Work order >>
An exact copy of all the data, minus the images, is required.

◆ ◆ ◆ ◆

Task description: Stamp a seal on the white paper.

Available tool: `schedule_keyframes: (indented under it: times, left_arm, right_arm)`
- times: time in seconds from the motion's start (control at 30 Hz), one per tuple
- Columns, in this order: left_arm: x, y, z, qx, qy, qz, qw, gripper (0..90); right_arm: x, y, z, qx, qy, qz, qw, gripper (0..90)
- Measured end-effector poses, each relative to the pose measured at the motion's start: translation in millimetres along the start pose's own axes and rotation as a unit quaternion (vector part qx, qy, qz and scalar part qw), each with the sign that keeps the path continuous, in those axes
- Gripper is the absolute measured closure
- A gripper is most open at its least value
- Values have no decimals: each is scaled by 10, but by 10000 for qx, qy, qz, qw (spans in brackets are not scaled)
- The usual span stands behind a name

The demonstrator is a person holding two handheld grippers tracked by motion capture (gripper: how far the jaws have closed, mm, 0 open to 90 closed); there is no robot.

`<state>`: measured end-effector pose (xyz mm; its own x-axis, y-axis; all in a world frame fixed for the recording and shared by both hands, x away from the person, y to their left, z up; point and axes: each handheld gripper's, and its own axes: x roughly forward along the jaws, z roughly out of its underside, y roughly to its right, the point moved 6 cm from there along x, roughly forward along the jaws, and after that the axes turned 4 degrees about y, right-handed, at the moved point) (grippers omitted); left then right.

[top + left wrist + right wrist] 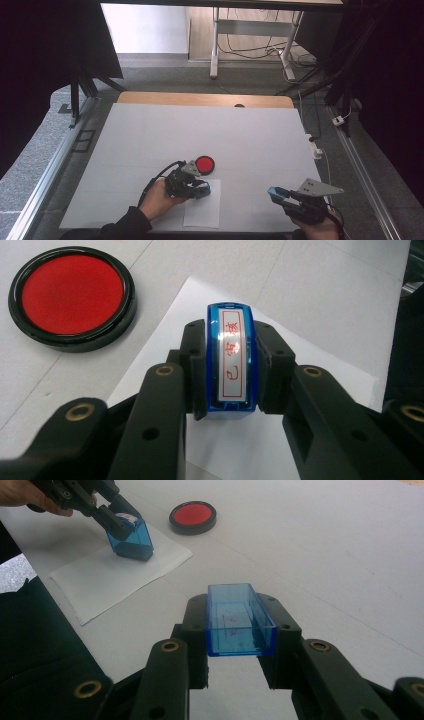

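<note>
Left gripper (231,405): jaws pinch the blue stamp (231,357) by its sides, its base down on the white paper sheet (320,375). Right gripper (241,655): jaws clamped on the stamp's clear blue cap (240,620), held above the tabletop (325,555), well apart. Red ink pad (72,294) lies just beyond the sheet. Risk: stamp appears tilted; uneven pressure could give a partial print, and the loose sheet could slide and smear.

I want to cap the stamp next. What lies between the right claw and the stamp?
In the high view, only bare table between the right claw, holding the cap, and the stamp.
</note>
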<state>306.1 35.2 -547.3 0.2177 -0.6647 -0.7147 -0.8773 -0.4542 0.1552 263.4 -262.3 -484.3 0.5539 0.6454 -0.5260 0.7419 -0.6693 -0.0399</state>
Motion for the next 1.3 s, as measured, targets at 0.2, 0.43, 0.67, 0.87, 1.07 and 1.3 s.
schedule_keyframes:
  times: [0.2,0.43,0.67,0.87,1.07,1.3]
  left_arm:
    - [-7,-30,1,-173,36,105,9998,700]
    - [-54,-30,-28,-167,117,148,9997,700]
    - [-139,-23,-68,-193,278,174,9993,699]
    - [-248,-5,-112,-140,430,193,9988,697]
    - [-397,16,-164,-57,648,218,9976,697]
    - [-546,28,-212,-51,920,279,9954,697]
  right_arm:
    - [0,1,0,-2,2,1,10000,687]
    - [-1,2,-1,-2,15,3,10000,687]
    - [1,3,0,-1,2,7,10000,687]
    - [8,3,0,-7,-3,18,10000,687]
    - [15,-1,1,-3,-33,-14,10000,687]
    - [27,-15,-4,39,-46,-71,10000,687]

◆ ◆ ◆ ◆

Result of this task >>
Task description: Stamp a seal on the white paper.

Available tool: `schedule_keyframes: (indented under it: times, left_arm, right_arm)`
- times: time in seconds from the motion's start (control at 30 Hz), one per tuple
- Columns, in this order: left_arm: x, y, z, qx, qy, qz, qw, gripper (0..90); right_arm: x, y, z, qx, qy, qz, qw, gripper (0..90)
- Measured end-effector poses, each relative to the pose measured at the motion's start: translation in millimetres along the start pose's own axes and rotation as a unit quaternion (vector part qx, qy, qz and scalar part qw), each with the sign that keeps the path continuous, in those axes
- Gripper is the absolute measured closure
- A gripper is most open at its least value
- Values have no decimals: each is scaled by 10, but by 10000 for qx, qy, qz, qw (spans in brackets are not scaled)
- The usual span stands behind a name

The demonstrator is a person holding two handheld grippers tracked by motion capture (gripper: how far the jaws have closed, mm, 0 open to 90 closed); there is no robot.

`<state>`: measured end-effector pose (xyz mm; its own x-axis, y-axis; all in a world frame fixed for the recording and shared by both hands, x away from the person, y to their left, z up; point and axes: each handheld gripper's, and its own axes: x roughly forward along the jaws, z roughly out of its underside, y roughly to its right, the point moved 6 cm from there along x, roughly forward along the jaws, and after that the axes turned 4 degrees about y, right-handed, at the moved point) (grippers omitted); left then right.

[top + left wrist + right wrist] 

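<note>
Left gripper (231,405): jaws pinch the blue stamp (231,357) by its sides, its base down on the white paper sheet (320,375). Right gripper (241,655): jaws clamped on the stamp's clear blue cap (240,620), held above the tabletop (325,555), well apart. Red ink pad (72,294) lies just beyond the sheet. Risk: stamp appears tilted; uneven pressure could give a partial print, and the loose sheet could slide and smear.

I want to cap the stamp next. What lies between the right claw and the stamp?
In the high view, only bare table between the right claw, holding the cap, and the stamp.
</note>
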<state>306.1 35.2 -547.3 0.2177 -0.6647 -0.7147 -0.8773 -0.4542 0.1552 263.4 -262.3 -484.3 0.5539 0.6454 -0.5260 0.7419 -0.6693 -0.0399</state>
Motion for the next 1.3 s, as measured, targets at 0.2, 0.43, 0.67, 0.87, 1.07 and 1.3 s.
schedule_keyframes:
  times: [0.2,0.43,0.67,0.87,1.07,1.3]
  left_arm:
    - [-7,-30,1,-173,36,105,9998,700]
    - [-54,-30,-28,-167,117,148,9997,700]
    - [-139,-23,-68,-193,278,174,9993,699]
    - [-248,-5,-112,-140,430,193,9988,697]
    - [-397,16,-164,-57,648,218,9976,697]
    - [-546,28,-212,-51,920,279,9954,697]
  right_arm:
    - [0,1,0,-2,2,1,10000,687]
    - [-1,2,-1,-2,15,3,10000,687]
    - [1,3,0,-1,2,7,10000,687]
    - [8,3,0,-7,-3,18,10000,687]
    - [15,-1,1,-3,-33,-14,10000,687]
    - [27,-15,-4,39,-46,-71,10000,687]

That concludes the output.